BEGIN Extracted material

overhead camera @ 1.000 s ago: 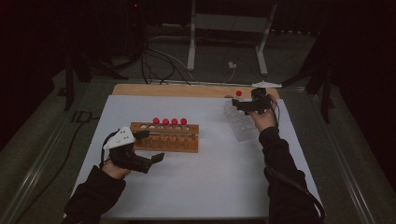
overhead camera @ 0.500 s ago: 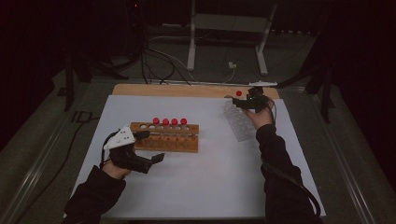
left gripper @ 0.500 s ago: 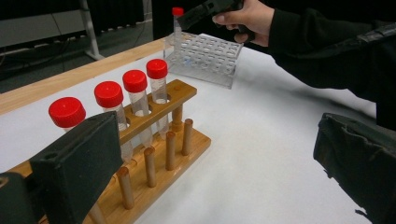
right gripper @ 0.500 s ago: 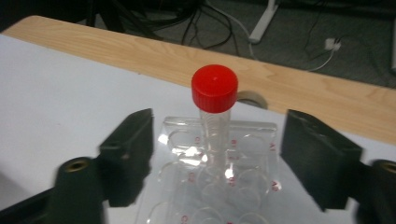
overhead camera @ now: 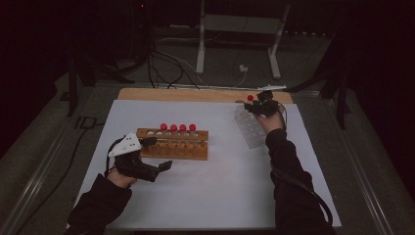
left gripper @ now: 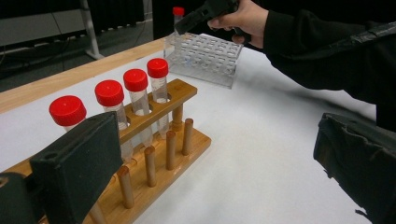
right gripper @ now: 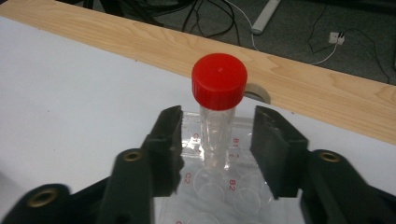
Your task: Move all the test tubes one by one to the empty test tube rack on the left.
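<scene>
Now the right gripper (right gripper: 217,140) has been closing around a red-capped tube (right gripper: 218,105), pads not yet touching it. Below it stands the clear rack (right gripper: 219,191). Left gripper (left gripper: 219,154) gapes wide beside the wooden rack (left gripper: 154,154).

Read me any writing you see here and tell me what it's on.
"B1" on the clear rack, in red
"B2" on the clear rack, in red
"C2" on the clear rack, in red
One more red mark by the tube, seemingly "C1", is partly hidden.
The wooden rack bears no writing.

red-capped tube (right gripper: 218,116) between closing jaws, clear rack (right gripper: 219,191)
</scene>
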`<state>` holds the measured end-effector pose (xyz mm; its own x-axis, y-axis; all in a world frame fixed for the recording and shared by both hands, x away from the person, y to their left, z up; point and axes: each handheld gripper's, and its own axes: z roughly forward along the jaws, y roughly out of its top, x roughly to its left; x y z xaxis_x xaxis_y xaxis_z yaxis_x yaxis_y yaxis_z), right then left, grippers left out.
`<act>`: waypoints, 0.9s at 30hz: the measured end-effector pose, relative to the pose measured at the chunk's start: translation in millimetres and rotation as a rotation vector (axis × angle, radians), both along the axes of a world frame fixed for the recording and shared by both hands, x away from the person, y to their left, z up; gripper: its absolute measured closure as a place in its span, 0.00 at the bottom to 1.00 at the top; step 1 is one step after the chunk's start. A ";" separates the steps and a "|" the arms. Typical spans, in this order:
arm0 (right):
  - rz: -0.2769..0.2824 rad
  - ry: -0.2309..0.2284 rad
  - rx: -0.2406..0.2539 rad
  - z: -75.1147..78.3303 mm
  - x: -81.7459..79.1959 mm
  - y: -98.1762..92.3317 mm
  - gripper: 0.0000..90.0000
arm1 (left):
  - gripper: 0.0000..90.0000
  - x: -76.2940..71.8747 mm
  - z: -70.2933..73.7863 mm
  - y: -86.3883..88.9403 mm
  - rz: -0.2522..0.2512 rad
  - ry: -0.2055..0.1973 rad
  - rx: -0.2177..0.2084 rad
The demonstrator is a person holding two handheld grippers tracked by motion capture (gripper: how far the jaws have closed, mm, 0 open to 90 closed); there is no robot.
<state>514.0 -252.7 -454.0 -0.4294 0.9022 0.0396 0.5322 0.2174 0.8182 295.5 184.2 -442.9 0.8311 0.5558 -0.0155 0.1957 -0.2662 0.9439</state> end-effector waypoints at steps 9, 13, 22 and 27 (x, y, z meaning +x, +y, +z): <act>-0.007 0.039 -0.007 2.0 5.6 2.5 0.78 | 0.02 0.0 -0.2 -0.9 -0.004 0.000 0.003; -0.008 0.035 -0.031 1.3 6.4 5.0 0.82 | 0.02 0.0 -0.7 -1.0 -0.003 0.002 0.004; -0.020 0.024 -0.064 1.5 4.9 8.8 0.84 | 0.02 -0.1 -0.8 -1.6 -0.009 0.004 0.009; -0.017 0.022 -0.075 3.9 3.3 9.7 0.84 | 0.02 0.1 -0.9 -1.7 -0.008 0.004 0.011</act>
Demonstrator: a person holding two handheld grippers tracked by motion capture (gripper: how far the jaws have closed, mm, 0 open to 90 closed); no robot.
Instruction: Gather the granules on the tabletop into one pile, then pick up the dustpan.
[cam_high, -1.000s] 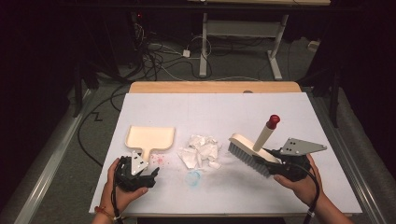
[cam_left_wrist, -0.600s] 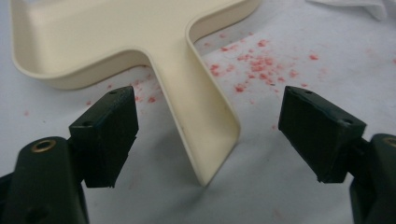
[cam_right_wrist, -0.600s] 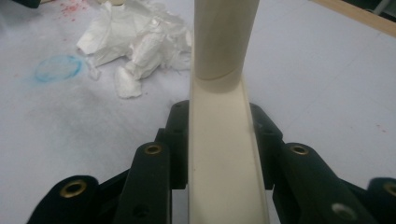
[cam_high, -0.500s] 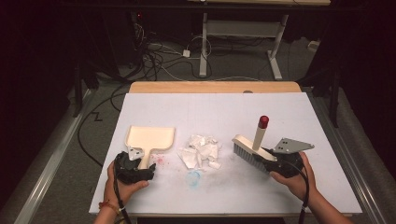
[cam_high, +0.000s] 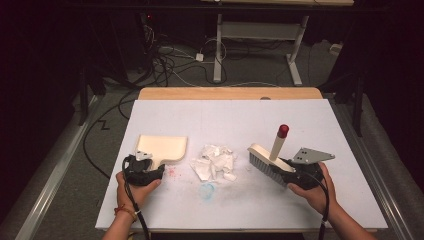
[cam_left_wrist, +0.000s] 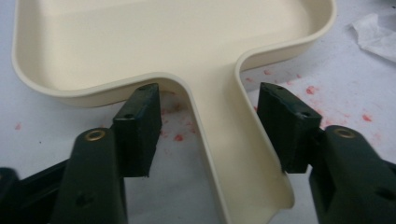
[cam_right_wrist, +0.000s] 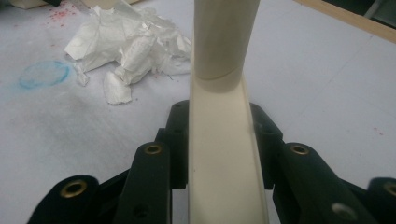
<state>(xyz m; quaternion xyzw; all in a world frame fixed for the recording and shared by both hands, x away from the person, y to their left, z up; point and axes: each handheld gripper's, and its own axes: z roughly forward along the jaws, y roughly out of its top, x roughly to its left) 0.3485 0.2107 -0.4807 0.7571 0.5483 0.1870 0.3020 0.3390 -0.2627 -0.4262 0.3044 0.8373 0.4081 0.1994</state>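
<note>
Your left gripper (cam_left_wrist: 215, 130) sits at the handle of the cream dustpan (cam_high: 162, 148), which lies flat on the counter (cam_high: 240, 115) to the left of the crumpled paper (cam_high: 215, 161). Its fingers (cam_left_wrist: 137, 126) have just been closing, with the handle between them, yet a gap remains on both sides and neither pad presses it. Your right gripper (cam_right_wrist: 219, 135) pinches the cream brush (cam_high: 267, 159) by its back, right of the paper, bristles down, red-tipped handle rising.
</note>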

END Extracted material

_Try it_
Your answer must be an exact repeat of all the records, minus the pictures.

_Written reply_
overhead camera @ 1.000 s ago: 
overhead camera @ 0.500 s ago: 
left gripper @ 0.500 s ago: 
right gripper @ 0.500 s ago: 
overhead camera @ now: 
left gripper @ now: 
right gripper @ now: 
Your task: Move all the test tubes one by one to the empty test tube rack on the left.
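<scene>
Now the right gripper (right gripper: 217,140) has been closing around a red-capped tube (right gripper: 218,105), pads not yet touching it. Below it stands the clear rack (right gripper: 219,191). Left gripper (left gripper: 219,154) gapes wide beside the wooden rack (left gripper: 154,154).

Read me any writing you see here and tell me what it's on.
"B1" on the clear rack, in red
"B2" on the clear rack, in red
"C2" on the clear rack, in red
One more red mark by the tube, seemingly "C1", is partly hidden.
The wooden rack bears no writing.

red-capped tube (right gripper: 218,116) between closing jaws, clear rack (right gripper: 219,191)
</scene>
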`<state>` holds the measured end-effector pose (xyz mm; its own x-axis, y-axis; all in a world frame fixed for the recording and shared by both hands, x away from the person, y to their left, z up; point and axes: each handheld gripper's, and its own axes: z roughly forward along the jaws, y roughly out of its top, x roughly to its left; x y z xaxis_x xaxis_y xaxis_z yaxis_x yaxis_y yaxis_z), right then left, grippers left out.
`<act>`: waypoints, 0.9s at 30hz: the measured end-effector pose, relative to the pose measured at the chunk's start: translation in millimetres and rotation as a rotation vector (axis × angle, radians), both along the axes of a world frame fixed for the recording and shared by both hands, x away from the person, y to their left, z up; gripper: its absolute measured closure as a place in its span, 0.00 at the bottom to 1.00 at the top; step 1 is one step after the chunk's start. A ";" separates the steps and a "|" the arms. Typical spans, in this order:
arm0 (right):
  - rz: -0.2769..0.2824 rad
  - ry: -0.2309..0.2284 rad
  - rx: -0.2406..0.2539 rad
  - z: -75.1147..78.3303 mm
  - x: -81.7459..79.1959 mm
  - y: -98.1762..92.3317 mm
  - gripper: 0.0000..90.0000
arm1 (left):
  - gripper: 0.0000..90.0000
  - x: -76.2940..71.8747 mm
  - z: -70.2933..73.7863 mm
  - y: -86.3883..88.9403 mm
  - rz: -0.2522..0.2512 rad
  - ry: -0.2055..0.1973 rad
  - rx: -0.2177..0.2084 rad
The demonstrator is a person holding two handheld grippers tracked by motion capture (gripper: how far the jaws have closed, mm, 0 open to 90 closed); there is no robot.
<state>514.0 -252.7 -454.0 -0.4294 0.9022 0.0396 0.5322 0.2174 0.8182 295.5 184.2 -442.9 0.8311 0.5558 -0.0155 0.1957 -0.2662 0.9439</state> end-effector waypoints at steps 9, 13, 22 and 27 (x, y, z meaning +x, +y, +z): <act>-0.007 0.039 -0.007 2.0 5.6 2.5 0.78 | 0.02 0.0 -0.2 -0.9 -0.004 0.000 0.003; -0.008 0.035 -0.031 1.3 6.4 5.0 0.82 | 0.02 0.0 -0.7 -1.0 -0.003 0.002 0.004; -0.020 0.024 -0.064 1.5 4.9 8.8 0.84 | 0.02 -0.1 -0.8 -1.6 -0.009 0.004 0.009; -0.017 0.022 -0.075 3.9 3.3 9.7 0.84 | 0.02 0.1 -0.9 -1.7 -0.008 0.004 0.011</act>
Demonstrator: a person holding two handheld grippers tracked by motion capture (gripper: how far the jaws have closed, mm, 0 open to 90 closed); no robot.
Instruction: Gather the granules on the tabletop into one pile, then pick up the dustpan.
[cam_high, -1.000s] 
[cam_left_wrist, -0.600s] 
[cam_right_wrist, -0.600s] 
[cam_high, -0.500s] 
[cam_high, +0.000s] 
[cam_left_wrist, +0.000s] 
[cam_right_wrist, +0.000s] 
<state>(xyz m; quaternion xyzw; all in a world frame fixed for the recording and shared by both hands, x away from the person, y to their left, z up; point and axes: each handheld gripper's, and its own axes: z roughly forward along the jaws, y roughly out of its top, x roughly to its left) 0.3485 0.2107 -0.4807 0.7571 0.5483 0.1870 0.3020 0.3390 -0.2627 -0.4262 0.3044 0.8373 0.4081 0.1994</state>
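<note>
Your left gripper (cam_left_wrist: 215, 130) sits at the handle of the cream dustpan (cam_high: 162, 148), which lies flat on the counter (cam_high: 240, 115) to the left of the crumpled paper (cam_high: 215, 161). Its fingers (cam_left_wrist: 137, 126) have just been closing, with the handle between them, yet a gap remains on both sides and neither pad presses it. Your right gripper (cam_right_wrist: 219, 135) pinches the cream brush (cam_high: 267, 159) by its back, right of the paper, bristles down, red-tipped handle rising.
</note>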

No more is needed for this exercise.